MCV Italian

MCV Italian#

This config was originally designed for the Mozilla Common Voice (MCV) dataset 12.0 release, but should work for any subsequent releases as well.

It performs the following data processing.

  1. Extracts and converts all data to the NeMo format.

  2. Replaces certain non-supported characters and punctuation marks with equivalent supported versions.

  3. Drops any data that contains symbols not in the supported alphabet.

  4. Drops a few manually specified audio files that were found to contain transcription errors.

Required arguments.

  • workspace_dir: specify the workspace folder where all audio files will be stored. You need to manually place the downloaded MCV Italian data inside <workspace dir>/raw_data/ subfolder.

  • data_split: should be “train”, “dev” or “test”.

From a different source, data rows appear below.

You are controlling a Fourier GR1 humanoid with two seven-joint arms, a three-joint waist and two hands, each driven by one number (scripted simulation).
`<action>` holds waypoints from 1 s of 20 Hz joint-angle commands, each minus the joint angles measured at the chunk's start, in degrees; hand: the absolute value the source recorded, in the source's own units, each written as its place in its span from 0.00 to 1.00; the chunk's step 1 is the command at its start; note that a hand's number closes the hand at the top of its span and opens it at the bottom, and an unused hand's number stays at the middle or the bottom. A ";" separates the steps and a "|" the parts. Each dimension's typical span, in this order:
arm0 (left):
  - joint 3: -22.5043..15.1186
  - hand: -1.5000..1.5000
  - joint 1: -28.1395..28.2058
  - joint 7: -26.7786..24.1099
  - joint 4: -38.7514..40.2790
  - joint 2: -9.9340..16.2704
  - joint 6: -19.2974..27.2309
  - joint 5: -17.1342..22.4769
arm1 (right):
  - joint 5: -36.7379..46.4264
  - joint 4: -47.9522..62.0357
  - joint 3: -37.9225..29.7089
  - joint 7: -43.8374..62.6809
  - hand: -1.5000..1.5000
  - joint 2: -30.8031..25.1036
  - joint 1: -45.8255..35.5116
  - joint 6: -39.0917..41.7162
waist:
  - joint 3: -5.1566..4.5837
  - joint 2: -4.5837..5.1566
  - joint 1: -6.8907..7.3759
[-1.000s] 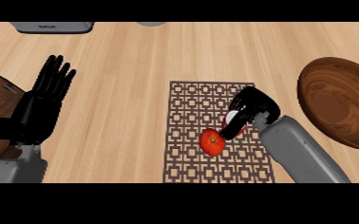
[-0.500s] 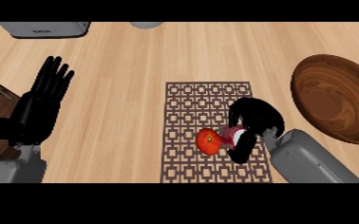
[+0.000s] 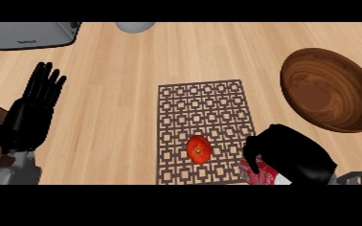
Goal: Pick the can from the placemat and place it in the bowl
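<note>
Red tomato (image 3: 199,149) is sitting on your one placemat (image 3: 203,106), just left of your right hand (image 3: 291,154), which is curling round the can (image 3: 263,173). One bowl (image 3: 324,89) is waiting far right; your left hand (image 3: 34,106) is resting, fingers spread.

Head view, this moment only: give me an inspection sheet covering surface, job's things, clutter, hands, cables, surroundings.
Surface: light wooden counter; patterned brown placemat at centre.
Job's things: red-and-white can at the placemat's lower right corner, mostly hidden by the right hand; wooden bowl on the counter at right, nothing seen in it.
Clutter: red tomato on the placemat, left of the can.
Hands: right hand curled over the can; left hand open, fingers up, resting at the left edge.
Cables: nothing seen.
Surroundings: grey appliance at top left; grey rounded object at the top edge, cut off.
</note>
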 commanded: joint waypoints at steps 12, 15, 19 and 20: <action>2.38 0.50 4.79 -0.33 -3.46 1.50 -2.30 1.68 | -15.19 2.36 -43.18 -28.68 1.00 -24.25 21.54 -18.70 | -0.19 0.47 -1.00; 2.09 0.50 0.27 0.96 -1.94 1.72 -1.72 0.94 | -21.59 7.33 -50.33 -31.51 1.00 -23.07 24.24 -15.97 | -0.33 1.20 1.18; -1.35 0.50 -2.05 3.24 -3.42 -0.39 -1.69 0.09 | -22.36 18.34 -54.58 -35.85 1.00 -21.07 22.25 -13.29 | -0.35 1.81 4.63; -2.17 0.50 0.01 1.42 -4.33 -1.92 -0.36 -1.95 | -23.30 17.79 -57.85 -37.57 1.00 -21.02 25.48 -11.77 | -0.37 1.59 4.13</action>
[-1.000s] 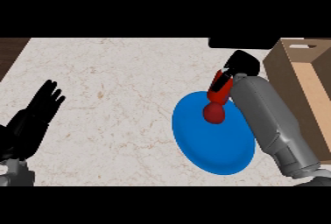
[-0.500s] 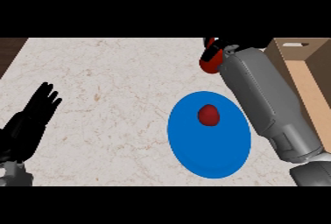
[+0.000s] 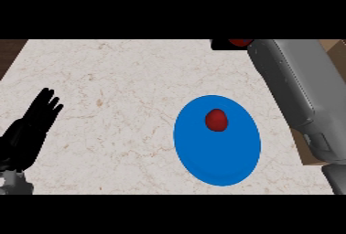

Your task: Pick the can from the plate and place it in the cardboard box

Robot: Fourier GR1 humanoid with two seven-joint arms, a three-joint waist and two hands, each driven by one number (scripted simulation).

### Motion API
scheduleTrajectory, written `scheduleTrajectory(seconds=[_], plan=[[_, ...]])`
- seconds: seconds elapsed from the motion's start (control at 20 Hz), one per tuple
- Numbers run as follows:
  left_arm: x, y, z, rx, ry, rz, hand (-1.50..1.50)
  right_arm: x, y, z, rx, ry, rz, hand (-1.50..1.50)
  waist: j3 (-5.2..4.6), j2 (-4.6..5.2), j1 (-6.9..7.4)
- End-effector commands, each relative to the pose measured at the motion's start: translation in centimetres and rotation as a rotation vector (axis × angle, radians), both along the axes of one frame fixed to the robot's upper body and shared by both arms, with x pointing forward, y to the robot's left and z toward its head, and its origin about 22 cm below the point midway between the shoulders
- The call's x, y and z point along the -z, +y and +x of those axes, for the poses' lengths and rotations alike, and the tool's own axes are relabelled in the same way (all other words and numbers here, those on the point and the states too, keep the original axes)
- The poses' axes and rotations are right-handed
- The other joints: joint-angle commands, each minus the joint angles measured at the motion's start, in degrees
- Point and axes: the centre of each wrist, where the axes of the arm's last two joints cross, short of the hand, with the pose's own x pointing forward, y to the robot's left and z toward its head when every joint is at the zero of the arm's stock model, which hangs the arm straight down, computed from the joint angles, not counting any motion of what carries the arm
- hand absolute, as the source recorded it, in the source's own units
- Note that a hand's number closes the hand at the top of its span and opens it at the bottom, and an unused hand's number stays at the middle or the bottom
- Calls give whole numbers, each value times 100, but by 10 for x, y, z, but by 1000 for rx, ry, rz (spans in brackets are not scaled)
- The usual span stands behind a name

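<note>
**Red object at the top edge, blue plate below**

Head view: at 1 o'clock, the right robot hand (image 3: pixel 222 44) shows only as a black sliver beside a red can (image 3: pixel 240 42); its finger state cannot be told. The round blue plate (image 3: pixel 218 155) carries a small red item (image 3: pixel 216 119) on the beige marble worktop (image 3: pixel 121 77). At 8 o'clock rests the left robot hand (image 3: pixel 34 125), fingers spread. A brown cardboard box (image 3: pixel 332 45) sits at 2 o'clock.

The right forearm (image 3: pixel 300 87) is showing as a thick, smooth grey casing with rounded edges, narrowing into a paler grey segment near the lower edge. The right hand (image 3: pixel 223 44) is showing only as a black sliver, possibly its back. The left hand (image 3: pixel 32 128) is appearing matte black, with slender fingers and a small grey piece at the wrist.
</note>
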Motion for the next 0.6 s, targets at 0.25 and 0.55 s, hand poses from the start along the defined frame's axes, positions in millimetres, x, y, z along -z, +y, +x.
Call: scheduleTrajectory(seconds=[0.25,0.55], plan=[[2,3,6,-7,11,-7,0,-35,-71,-4,198,-26,-13,150,1,20,-25],[-1,5,3,-11,2,12,0,18,-114,-5,194,3,-18,150,4,42,40]])
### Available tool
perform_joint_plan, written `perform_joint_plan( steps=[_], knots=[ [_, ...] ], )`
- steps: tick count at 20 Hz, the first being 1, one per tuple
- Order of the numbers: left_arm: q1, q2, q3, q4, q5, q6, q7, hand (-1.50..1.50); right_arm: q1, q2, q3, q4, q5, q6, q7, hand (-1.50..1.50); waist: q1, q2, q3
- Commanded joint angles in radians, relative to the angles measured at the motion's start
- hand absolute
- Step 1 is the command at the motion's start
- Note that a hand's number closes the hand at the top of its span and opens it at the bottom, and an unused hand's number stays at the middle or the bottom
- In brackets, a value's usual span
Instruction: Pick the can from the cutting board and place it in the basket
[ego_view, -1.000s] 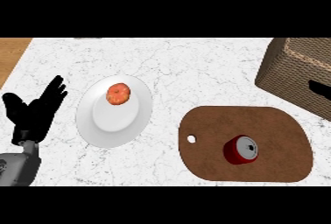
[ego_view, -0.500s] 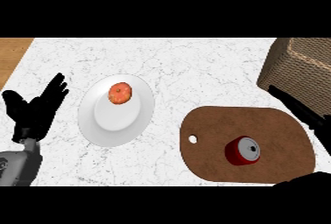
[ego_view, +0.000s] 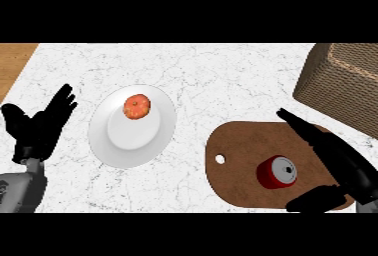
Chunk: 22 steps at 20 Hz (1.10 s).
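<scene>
A red can (ego_view: 277, 172) with a silver top stands upright on the brown cutting board (ego_view: 236, 150) at the lower right. My right hand (ego_view: 336, 160) is just to the can's right, open, its fingers stretched toward the upper left over the board and its thumb (ego_view: 314, 198) below the can. No part of it touches the can. The woven basket (ego_view: 339, 82) sits at the upper right, cut off by the view's edge. My left hand (ego_view: 37, 127) rests open at the left edge, fingers up.
A white plate (ego_view: 129, 137) lies left of the board with an orange fruit (ego_view: 137, 106) on its far part. The marble counter ends at a wooden strip (ego_view: 15, 57) at the upper left.
My right hand has come in from the lower right and now lies open beside the can. The view has shifted slightly left. The left hand has not moved.
</scene>
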Motion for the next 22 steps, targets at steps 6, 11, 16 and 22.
perform_joint_plan(
  steps=[6, 11, 16, 22],
  knots=[
    [0.038, -0.025, 0.037, -0.032, -0.019, -0.046, 0.024, 0.0, 0.109, 0.02, -0.018, 0.045, 0.117, 0.012, -0.171, -1.5, -0.004, -0.001, 0.0],
    [-0.025, -0.075, 0.035, 0.005, -0.078, -0.018, 0.03, 0.0, 0.044, 0.064, -0.065, 0.075, 0.11, 0.076, -0.169, -1.5, -0.003, -0.001, 0.0],
    [-0.022, -0.065, 0.06, -0.014, -0.085, -0.031, 0.048, 0.0, 0.117, 0.072, -0.08, 0.017, 0.086, 0.119, -0.217, -1.5, -0.005, -0.001, 0.0],
    [0.025, -0.057, 0.085, -0.05, -0.087, -0.076, 0.025, 0.0, 0.117, 0.109, -0.039, 0.117, 0.224, 0.044, -0.319, -1.5, -0.002, -0.001, 0.0]
  ],
)
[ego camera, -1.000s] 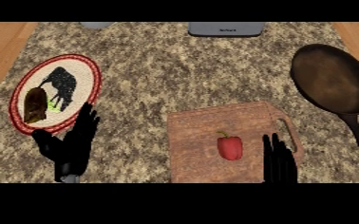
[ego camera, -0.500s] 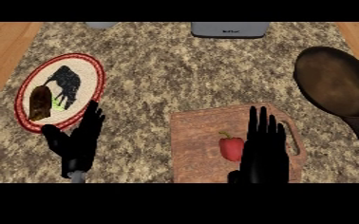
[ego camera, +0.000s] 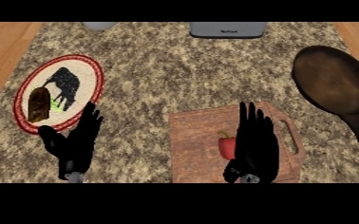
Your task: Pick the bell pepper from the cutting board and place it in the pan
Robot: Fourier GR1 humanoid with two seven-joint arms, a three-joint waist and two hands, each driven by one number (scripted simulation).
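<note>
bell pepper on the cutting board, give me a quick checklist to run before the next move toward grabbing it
1. Bell pepper on the cutting board: ok, it lies there with its left side showing.
2. Right robot hand placed by the pepper: ok, it hangs over the board right beside it, covering its right edge.
3. Right robot hand ready to close: ok, fingers straight, nothing held.
4. Contact with the pepper: cannot tell, the hand hides that side.
5. Pan free to receive: ok, it shows nothing inside, up and to the right of the board.
6. Left robot hand out of the way: ok, open near the plate, far from the board.
</note>
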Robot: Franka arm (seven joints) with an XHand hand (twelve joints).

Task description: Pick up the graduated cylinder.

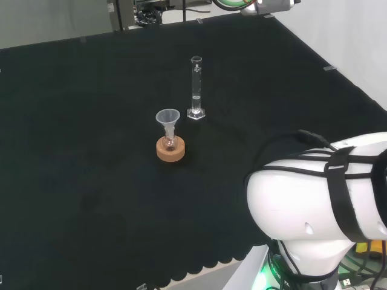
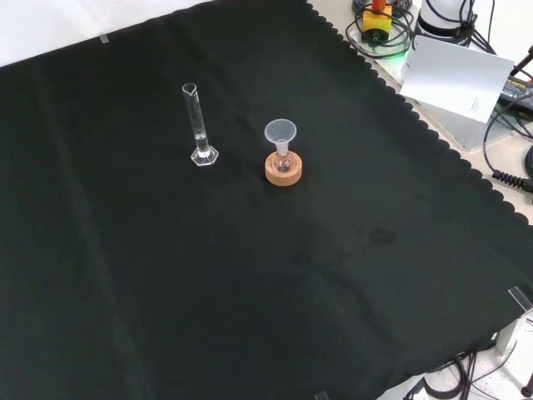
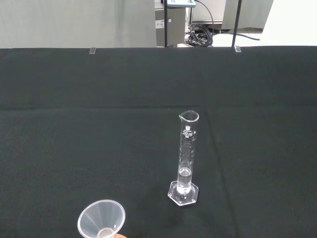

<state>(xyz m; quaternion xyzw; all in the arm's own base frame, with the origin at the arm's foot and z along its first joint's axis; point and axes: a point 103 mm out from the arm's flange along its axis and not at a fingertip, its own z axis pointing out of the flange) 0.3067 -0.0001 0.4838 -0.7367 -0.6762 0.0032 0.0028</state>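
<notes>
A tall clear graduated cylinder (image 1: 195, 89) stands upright on its hexagonal foot on the black cloth, with a little clear liquid at its bottom. In the front view the graduated cylinder (image 2: 197, 125) stands left of the funnel. The wrist view looks at the graduated cylinder (image 3: 186, 161) from some way off, with nothing touching it.
A small flask with a clear funnel (image 1: 168, 122) in its neck sits on a cork ring (image 1: 170, 149) just in front of the cylinder in the head view. The same funnel (image 2: 281, 134) and cork ring (image 2: 283, 169) show in the front view. The arm's white link (image 1: 320, 199) is at lower right.
</notes>
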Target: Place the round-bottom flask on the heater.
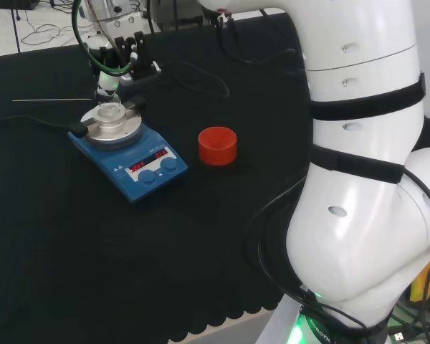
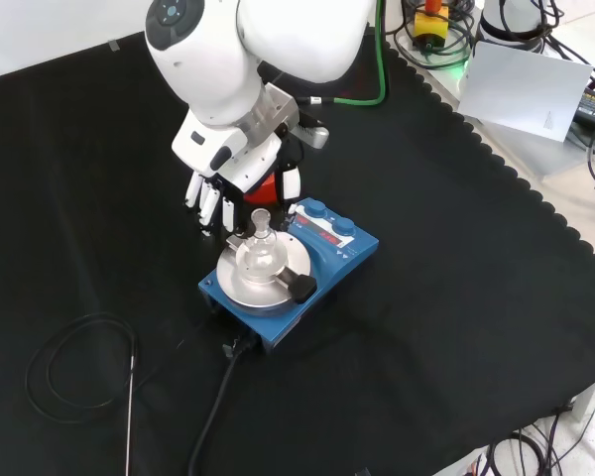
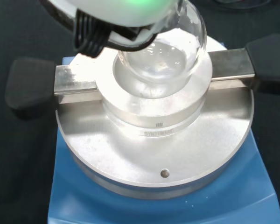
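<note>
Flask: the clear round-bottom flask (image 2: 259, 255) sits upright in the round metal block (image 3: 154, 116) on the blue heater (image 2: 322, 268), centre-left of the front view; in the head view it is at upper left (image 1: 110, 111).
Hand: the hand (image 2: 223, 193) hangs just above and behind the flask's neck, fingers (image 2: 210, 206) straight and pointing down, released, apart from the glass.
Stand: a red ribbed ring (image 1: 217, 145) stands right of the heater in the head view.
Writing: small engraved marks on the block, too fine to read.

Flask (image 2: 259, 256) on heater (image 2: 288, 283)
</note>
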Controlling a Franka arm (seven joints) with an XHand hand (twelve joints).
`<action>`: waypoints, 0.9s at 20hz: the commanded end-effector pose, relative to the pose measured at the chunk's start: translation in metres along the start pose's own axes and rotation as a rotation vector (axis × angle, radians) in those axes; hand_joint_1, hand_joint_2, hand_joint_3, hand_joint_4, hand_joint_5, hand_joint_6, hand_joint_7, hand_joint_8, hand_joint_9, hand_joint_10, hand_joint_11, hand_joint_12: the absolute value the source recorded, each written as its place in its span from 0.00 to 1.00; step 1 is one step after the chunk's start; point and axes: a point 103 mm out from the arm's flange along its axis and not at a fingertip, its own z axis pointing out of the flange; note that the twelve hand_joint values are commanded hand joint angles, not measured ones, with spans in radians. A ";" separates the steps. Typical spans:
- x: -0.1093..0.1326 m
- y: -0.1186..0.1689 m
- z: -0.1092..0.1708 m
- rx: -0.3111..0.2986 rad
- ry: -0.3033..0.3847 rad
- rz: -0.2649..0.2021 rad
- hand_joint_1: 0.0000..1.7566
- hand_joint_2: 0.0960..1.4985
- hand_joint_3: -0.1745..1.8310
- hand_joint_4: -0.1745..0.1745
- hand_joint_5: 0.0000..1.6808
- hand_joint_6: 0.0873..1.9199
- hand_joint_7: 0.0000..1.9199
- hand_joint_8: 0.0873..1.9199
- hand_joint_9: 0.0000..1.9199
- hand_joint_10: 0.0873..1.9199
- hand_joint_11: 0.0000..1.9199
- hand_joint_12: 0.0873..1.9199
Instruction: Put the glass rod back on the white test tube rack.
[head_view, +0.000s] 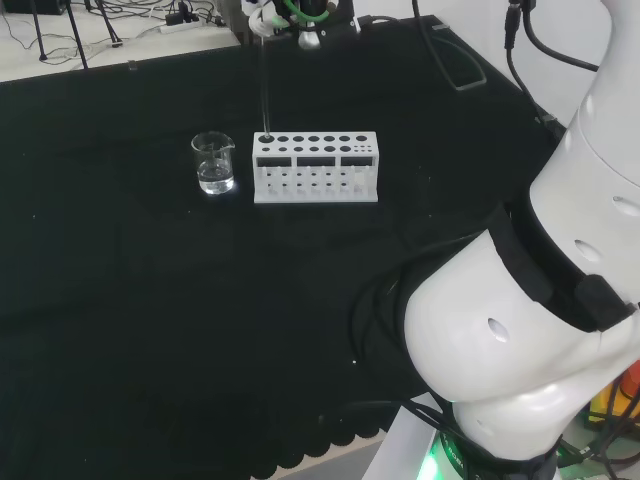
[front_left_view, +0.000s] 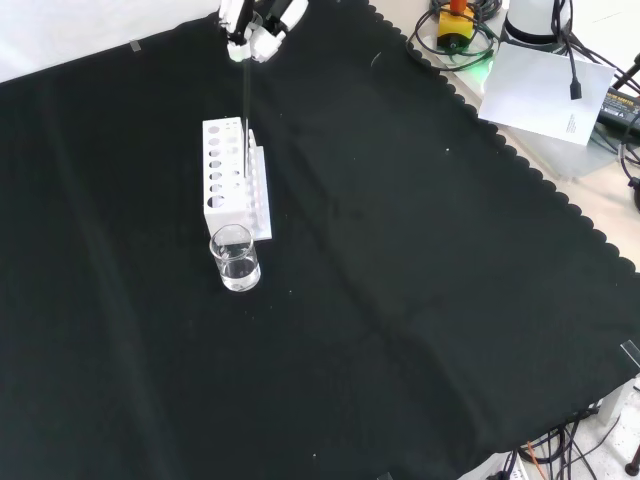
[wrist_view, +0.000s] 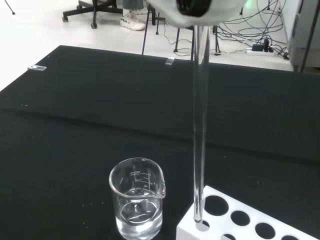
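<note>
The hand (front_left_view: 255, 22) hangs above the white rack (front_left_view: 233, 180), its fingers pinched together on the top end of the glass rod (front_left_view: 245, 85). In the front view the rod runs almost straight down from the fingers to the rack, so the hand sits directly over the rod and well above the rack's top plate. In the wrist view the rod's lower tip rests in a hole at the corner of the rack nearest the beaker (wrist_view: 137, 197). In the head view the rod stands upright over the left end of the rack, with its foot at the leftmost hole of the back row.

The beaker stands just beside the rack, apart from it: to its left in the head view, in front of it in the front view. It holds a little clear liquid at the bottom. Both stand on the black cloth (front_left_view: 400, 300), and the rack's other holes look empty.
</note>
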 end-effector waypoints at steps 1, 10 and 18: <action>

Note that you can customize any part of this config either directly or from command-line. Here are some common customizations to consider:

  • remove_pc: set to True if P&C is not needed. Defaults to False.

Output format.

This config dumps the final manifest at ${workspace_dir}/${data_split}_manifest.json. The output manifest contains the following fields:

  • audio_filepath (str): relative path to the audio files.

  • text (str): transcription, including punctuation “.,?” and capitalization.

  • duration (float): audio duration in seconds.

Config link: dataset_configs/italian/mcv/config.yaml